The company has partial ownership in other businesses:
- 50% of Gestion de Puntos de Venta S.A. (GESPEVESA) which manages Opencor stores at Repsol fuel stations.
- 50% of Sephora Cosmeticos España S. L.
- 6.15% of Euroforum Escorial S.A., a training and corporate events company.
- 4,36 % of Parque Temático de Madrid S.A. which operates Parque Warner Madrid.
- 1.7% of IAG.

=== E-commerce ===
El Corte Inglés' website was the largest in terms of the number of its customers in Spain, with 3.7 million customers in 2011. In 2013, 3.5 million customers and 137 million visits were registered. In December 2016 they reached their monthly peak, with more than 14 million unique users and more than 30 million visits to www.elcorteingles.es, increasing to 32 million in January 2017, becoming the most visited Spanish commercial website in Spain. It was the second most visited ecommerce website in Spain in 2017, behind Amazon.com.

Since 1999 its General Director of Electronic Commerce and Distance Sales Division is Ricardo Goizueta Sagues and the Digital Director or Chief Digital Officer (CDO) is, since 2012, José María Fernández Ortega.

== Corporate affairs ==
According to Deloitte's report on "Global Powers of Retailing," El Corte Inglés ranked 97th in 2020, down 27 places from 2019, when it ranked 69th. This made it the 3rd largest retailer by volume in Spain, behind Inditex and Mercadona. Total retail revenue in 2020 amount to €12,077 million. As of 2008, it was the second largest family business in Spain, and the 66th largest in the world.

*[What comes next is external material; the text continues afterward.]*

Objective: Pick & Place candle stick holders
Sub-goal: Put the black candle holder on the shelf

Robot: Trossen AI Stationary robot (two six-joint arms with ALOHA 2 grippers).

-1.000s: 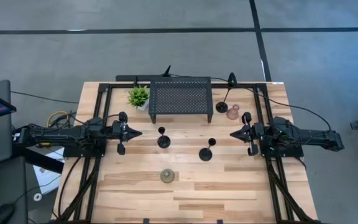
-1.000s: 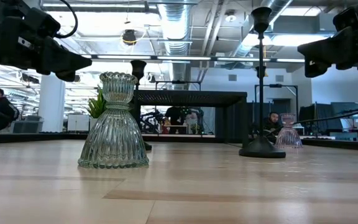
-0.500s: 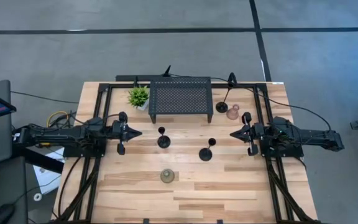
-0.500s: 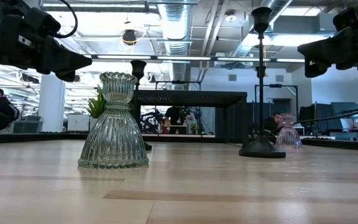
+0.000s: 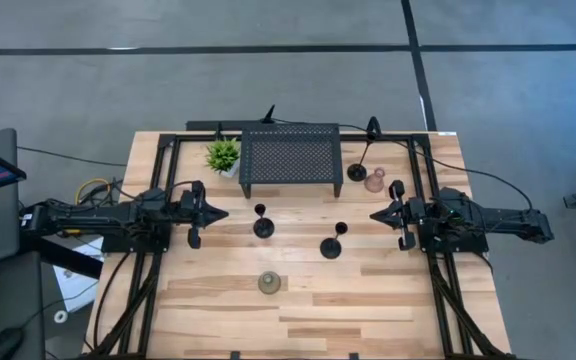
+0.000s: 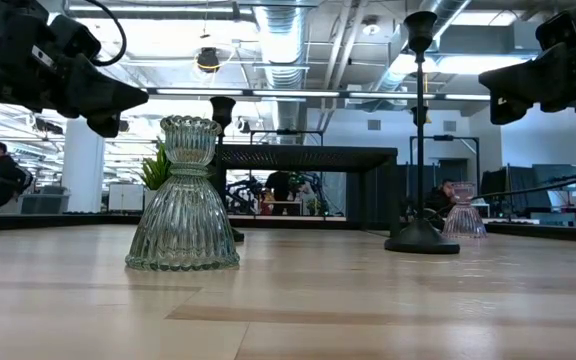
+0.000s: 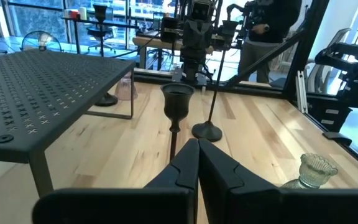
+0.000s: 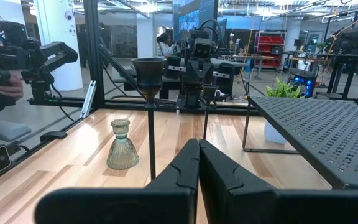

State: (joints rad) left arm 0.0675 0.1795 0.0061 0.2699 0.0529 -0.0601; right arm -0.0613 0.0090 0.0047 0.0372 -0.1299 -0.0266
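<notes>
the left arm (image 5: 108, 218) lies low and almost level, reaching in from the left edge toward the middle. its left gripper (image 5: 220, 213) points to the right, and its jaws are pressed together into one sharp tip with nothing between them. the right arm (image 5: 483, 224) lies the same way on the other side, reaching in from the right edge. the right gripper (image 5: 374, 215) points to the left, facing the other one, and its jaws are also closed tight and empty. the two tips are well apart.

Two dark, cable-draped jointed arms
</notes>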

The company's retail revenue and net profit both increased continuously until 2007, when they began to drop. The company has not since returned to its 2007 peak of revenue, which was close to €18,000 million, with €747.6 million net profits. Since then, both revenue and profits declined until 2015, and then increased until 2019.

=== Shareholders ===
Although the company is known for jealously guarding its privacy, numerous statements have indicated that the Ramón Areces Foundation is the biggest shareholder, with 37% of the company's shares willed to the foundation by its founder. Isidoro Alvarez controls these shares as president of the foundation, together with his own shares, which are believed to be somewhere between 15 and 27% of total shares, making him the largest shareholder.

Cartera de Valores IASA is the second biggest shareholder, with 22% of shares. Approximately 9% of shares are owned by the children of Luis Areces, Ramon Areces' brother, via the Corporacion Ceslar. Equal parts of approximately 3% of the shares, were divided between the four brothers of the Areces Fuentes brothers, sons of Ramon Areces' other brother Celestino. The brothers acquired these shares through inheritance after the liquidation of the holding company. After a lengthy legal conflict, however, they sold their shares to El Corte Inglés.

Ingondel S.L. which held 6% of El Corte Inglés' capital, was property of descendants of César Rodríguez. It was acquired in 2009. A 7% share is in the hands of Cartera Mancor, S.L., which is also made up of the descendants of César Rodríguez, by way of Paloma García Peña.

Approximately 3% is held by other members of the administrative council, and the remainder is divided between the treasure and some 3000 directors and executives of the company. It is presumed that these shareholders are always employees while they hold shares, since there are restrictions on the transfer of shares.

The administrative council of El Corte Inglés is composed of the following individuals:
- Marta Álvarez Guil. elected president 11 July 2019.
- Cristina Álvarez Guil.
- Jesús Nuño de la Rosa y Coloma.
- Fernando Becker Zuazua.
- Manuel Pizarro Moreno.
- Víctor del Pozo Gil.
- Hamad bin Jassem bin Jabr Al Thani, represented by Shahzad Shahbaz.
- Cartera Mancor, S.L, represented by Paloma García Peña.
- Corporación Ceslar, represented by Ana Carlota Areces Galán.
- Antonio Hernández-Gil (secretary).
- Juan Moral-de la Rosa (vice-secretary)

== Business model ==
Like Galerias Preciados in its time, El Corte Inglés' business model was based on introducing American style department stores to Spain during a period where Spain was emerging from economic isolation and autarky. As such, its business model revolved around the idea of a store where customer could buy everything, hence its slogan "The store for all your shopping" (La tienda de todas tus compras). Stores aimed not only to offer a wide variety of articles, but also goods of different levels of quality, with goods divided into departments with additional services such as home deliveries, wedding lists, repairs included in sale price, etc., as well as satisfaction and quality assurances through money-back guarantees.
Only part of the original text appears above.